Bechalah’ 5777

La ‘’Shirat Hayam’’ est indéniablement l’un des passages les plus marquants de la Thora. Il fait d’ailleurs partie intégrante de la prière quotidienne récitée dans toutes les communautés du monde. Nos maîtres, notamment le Rambam, précisent qu’il est impératif de la lire avant le passage du Shéma. On va donc l’insérer dans la série des Tehilim appelés Psouké Dézimra. La Guémara rapporte dans le traité de shabbat (118b) les propos de Rabbi Yossi qui souhaitait faire partie de ceux qui récitent tous les jours le Hallel. Pourtant, objecte le talmud, il n’est pas recommandé de dire ce passage sans raison valable ? On considère même que dire le Hallel tous les jours ressemblerait à la moquerie comme remercier de façon ironique, voire au blasphème. Nos sages expliquent donc que les paroles de Rabbi Yossi se rapportaient en fait aux Psouké Dézimra.

En effet, les psaumes qui y figurent sont ceux qui commencent par Hallélouy-a, dérivé du mot Hallel. Ce qui différencie ces deux passages, outre les circonstances dans lesquelles le Hallel est récité, c’est le fait que les Psouké Dézimra sont pour le juif l’expression de sa reconnaissance vis-à-vis d’Hashem pour ce dont il bénéficie au quotidien. Le fonctionnement de la nature, les lois dictées à la création du monde qui continuent sans interruption pour rendre la vie possible. Les mécanismes extraordinairement précis qui restent tellement fidèles au projet divin, sont autant de raisons de rendre hommage à notre créateur. Ces phénomènes sont ils pour autant des miracles ou tout simplement une normalité pouvant être considérée עולם כמנהגו נוהג la marche naturel du monde ? C’est précisément dans ce dilemme que la réflexion de Rabbi Yossi trouve son sens. La volonté d’une part de ‘’garder’’ dans le Hallel son caractère exceptionnel. Le réserver à certaines circonstances afin de réaliser lors d’événements précis la bonté manifeste d’Hashem. Mais il craint par ailleurs de banaliser ce qui peut paraître ordinaire au jour le jour. Son désir était en fait d’être capable de réaliser sans cesse du ‘’miracle-normal’’ !

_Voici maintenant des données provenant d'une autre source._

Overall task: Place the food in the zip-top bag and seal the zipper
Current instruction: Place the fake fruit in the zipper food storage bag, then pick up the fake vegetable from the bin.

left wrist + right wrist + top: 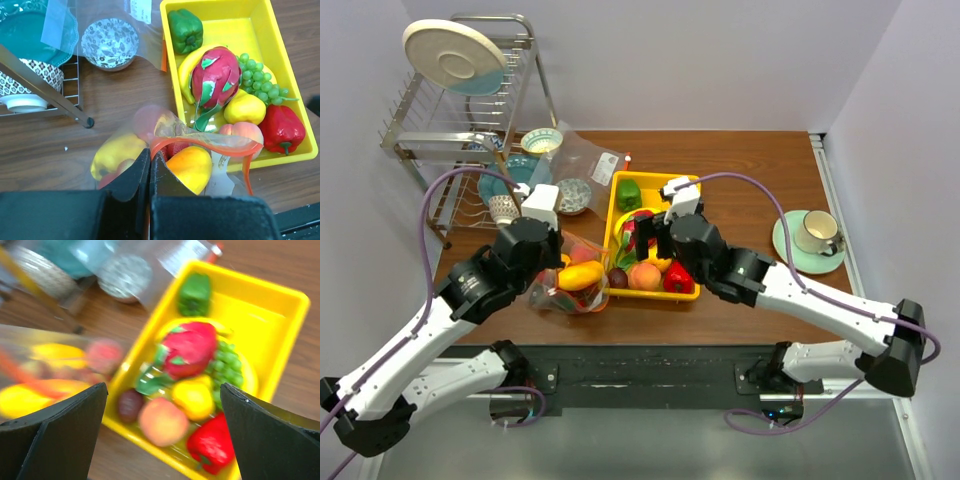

Au moment où les béné Israël se trouvent acculés devant la Mer Rouge, Moshé se met à prier. Hashem lui répond ’’pourquoi pries tu ? Parle aux enfants d’Israël et qu’ils avancent !’’. Il lui indique alors l’existence de ce concept selon lequel le miracle peut être considéré comme normal. ‘’Il n’y a qu’à avancer’’. Traverser la mer à pied : inconscience ou confiance totale ? Affronter tous les jours de la vie les épreuves et envisager l’improbable, procède de cette même interrogation. Puis compter sur le miracle, ou peut être s’agit il de la vocation des phénomènes orchestrés par Hashem. L’ouverture de la mer est à l’évidence un Ness pour tous les hommes. Pour Hashem c’est ‘’normal’’. En disant à Moshé d’avancer simplement, il nous apprend à reconsidérer la nature pour mieux apprécier son rôle à notre égard. La notion de Hallélouy-a est née. Réciter au quotidien la Shirat Hayam au moment des Psouké Dézimra, nous aide à réaliser de la bonté de D… en nous encourageant à envisager le ‘’miracle-normal’’. Il s’agit à la fois de courage et de clairvoyance, en un mot : la confiance en Hashem.